* [WHAT THE EXERCISE ASKS]:
Lines in the data below that contain the word "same" are to be copied.

Start of Block

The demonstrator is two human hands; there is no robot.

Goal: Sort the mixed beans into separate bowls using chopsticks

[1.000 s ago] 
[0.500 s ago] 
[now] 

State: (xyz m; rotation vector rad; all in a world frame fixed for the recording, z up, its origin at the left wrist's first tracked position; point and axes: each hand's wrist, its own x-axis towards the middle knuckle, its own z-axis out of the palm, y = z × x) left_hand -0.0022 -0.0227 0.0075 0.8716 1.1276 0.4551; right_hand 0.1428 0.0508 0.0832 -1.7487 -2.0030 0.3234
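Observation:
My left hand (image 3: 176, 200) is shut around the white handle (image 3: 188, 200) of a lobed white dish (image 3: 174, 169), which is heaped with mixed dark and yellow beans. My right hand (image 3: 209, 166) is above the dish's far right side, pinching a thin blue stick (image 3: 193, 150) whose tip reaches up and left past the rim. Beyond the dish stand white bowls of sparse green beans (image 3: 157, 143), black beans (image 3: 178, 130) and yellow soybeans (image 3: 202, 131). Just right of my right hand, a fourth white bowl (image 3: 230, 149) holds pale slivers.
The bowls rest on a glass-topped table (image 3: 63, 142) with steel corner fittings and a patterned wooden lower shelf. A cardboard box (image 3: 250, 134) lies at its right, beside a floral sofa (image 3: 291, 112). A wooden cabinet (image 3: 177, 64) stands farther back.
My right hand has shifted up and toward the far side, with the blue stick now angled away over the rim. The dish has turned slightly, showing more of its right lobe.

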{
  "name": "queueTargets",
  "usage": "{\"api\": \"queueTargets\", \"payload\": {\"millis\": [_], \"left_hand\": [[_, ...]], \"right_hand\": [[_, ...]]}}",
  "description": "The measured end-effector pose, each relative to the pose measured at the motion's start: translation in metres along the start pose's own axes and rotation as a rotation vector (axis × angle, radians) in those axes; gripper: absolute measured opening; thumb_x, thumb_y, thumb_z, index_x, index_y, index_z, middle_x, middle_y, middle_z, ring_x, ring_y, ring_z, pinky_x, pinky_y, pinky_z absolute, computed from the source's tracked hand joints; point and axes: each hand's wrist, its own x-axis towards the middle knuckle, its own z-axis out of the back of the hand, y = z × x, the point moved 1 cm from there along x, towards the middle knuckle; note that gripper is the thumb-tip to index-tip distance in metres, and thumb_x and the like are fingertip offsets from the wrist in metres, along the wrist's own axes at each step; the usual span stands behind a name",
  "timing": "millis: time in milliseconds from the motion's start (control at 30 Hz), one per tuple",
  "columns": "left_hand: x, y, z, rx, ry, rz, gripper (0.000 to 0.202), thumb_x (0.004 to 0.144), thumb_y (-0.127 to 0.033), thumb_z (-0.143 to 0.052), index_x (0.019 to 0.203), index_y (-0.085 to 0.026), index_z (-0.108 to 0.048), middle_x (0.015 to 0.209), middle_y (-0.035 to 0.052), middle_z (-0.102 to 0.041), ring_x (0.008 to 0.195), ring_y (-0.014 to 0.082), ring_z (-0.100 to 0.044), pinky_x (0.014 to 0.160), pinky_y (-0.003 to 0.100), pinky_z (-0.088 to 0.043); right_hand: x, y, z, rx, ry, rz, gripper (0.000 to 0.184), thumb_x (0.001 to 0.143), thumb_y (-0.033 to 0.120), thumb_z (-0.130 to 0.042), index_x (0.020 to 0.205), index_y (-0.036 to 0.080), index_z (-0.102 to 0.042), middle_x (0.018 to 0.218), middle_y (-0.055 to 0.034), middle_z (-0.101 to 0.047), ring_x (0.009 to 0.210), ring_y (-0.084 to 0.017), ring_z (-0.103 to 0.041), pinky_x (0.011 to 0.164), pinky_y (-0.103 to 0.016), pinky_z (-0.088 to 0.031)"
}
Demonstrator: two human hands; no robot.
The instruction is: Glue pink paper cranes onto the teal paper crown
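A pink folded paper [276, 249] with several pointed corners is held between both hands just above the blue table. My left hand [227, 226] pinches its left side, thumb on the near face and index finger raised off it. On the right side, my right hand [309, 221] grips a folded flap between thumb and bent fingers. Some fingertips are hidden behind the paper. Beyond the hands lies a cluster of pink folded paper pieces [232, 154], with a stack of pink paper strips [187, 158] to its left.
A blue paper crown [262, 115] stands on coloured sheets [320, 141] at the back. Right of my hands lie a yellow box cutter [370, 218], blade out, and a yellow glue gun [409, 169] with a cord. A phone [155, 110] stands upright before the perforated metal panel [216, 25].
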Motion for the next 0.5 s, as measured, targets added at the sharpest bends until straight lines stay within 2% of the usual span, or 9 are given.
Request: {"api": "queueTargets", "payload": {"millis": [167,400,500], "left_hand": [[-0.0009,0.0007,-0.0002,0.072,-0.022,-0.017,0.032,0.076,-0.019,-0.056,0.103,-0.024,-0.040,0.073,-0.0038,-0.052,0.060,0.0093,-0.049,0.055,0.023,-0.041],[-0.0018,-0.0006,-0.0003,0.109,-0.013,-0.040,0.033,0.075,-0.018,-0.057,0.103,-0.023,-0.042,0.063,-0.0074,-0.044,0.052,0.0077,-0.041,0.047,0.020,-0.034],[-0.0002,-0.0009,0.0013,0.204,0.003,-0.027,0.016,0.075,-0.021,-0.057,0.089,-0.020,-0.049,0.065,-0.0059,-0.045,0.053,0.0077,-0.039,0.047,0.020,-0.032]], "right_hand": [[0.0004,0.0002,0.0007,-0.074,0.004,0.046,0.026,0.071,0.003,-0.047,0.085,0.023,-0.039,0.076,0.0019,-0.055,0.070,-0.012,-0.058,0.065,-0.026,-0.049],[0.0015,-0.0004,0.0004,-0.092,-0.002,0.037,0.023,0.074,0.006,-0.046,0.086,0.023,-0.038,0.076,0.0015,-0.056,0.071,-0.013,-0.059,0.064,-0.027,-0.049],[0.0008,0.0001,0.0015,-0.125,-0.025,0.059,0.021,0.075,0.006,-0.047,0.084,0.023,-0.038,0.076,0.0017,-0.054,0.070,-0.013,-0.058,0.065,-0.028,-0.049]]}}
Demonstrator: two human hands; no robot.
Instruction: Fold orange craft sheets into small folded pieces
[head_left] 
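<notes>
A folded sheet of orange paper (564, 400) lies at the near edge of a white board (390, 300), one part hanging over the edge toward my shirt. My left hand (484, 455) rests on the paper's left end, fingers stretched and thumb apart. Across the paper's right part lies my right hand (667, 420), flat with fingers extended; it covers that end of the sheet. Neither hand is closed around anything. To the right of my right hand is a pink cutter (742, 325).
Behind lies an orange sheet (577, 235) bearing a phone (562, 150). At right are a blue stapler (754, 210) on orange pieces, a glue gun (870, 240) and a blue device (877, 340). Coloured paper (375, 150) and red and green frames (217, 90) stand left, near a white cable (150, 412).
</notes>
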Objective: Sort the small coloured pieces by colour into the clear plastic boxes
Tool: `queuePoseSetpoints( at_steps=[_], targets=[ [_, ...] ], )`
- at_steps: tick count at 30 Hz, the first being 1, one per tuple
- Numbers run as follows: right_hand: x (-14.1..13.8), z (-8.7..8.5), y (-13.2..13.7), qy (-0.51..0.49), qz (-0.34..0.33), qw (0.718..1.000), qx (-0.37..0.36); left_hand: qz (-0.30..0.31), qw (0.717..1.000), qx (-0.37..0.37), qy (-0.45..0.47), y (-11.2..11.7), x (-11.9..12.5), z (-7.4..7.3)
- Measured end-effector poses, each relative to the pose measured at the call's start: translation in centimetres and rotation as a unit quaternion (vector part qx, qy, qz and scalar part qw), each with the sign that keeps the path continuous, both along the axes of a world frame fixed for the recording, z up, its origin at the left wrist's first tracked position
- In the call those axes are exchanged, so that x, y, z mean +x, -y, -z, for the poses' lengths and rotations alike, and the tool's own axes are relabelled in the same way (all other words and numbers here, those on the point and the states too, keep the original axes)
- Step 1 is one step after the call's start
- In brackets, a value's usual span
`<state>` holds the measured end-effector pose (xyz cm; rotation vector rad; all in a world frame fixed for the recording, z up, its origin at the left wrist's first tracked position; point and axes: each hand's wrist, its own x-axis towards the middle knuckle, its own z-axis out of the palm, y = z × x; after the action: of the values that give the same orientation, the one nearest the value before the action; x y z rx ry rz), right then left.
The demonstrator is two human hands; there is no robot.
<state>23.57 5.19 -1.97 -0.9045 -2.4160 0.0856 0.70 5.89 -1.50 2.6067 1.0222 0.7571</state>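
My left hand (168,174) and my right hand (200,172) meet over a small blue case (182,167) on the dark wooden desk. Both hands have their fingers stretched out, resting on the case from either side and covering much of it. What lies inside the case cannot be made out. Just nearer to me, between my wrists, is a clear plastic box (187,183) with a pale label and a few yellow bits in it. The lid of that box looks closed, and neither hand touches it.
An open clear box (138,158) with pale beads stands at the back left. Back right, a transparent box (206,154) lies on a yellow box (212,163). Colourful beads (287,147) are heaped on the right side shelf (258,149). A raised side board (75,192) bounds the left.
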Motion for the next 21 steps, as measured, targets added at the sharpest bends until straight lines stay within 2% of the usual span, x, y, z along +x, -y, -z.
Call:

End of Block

* [EXERCISE SOLUTION]:
- In the call those axes are exchanged, so that x, y, z mean +x, -y, -z, for the poses' lengths and rotations alike, and the tool's own axes are relabelled in the same way (all other words and numbers here, those on the point and the states too, keep the original axes)
`<state>` holds the measured end-effector pose (xyz cm; rotation vector rad; all in a world frame fixed for the recording, z up, its origin at the left wrist's first tracked position; point and axes: each hand's wrist, its own x-axis towards the middle knuckle, its own z-axis out of the palm, y = z × x; after the action: of the values that give the same orientation, the one nearest the value before the action; x y z rx ry rz), right then left.

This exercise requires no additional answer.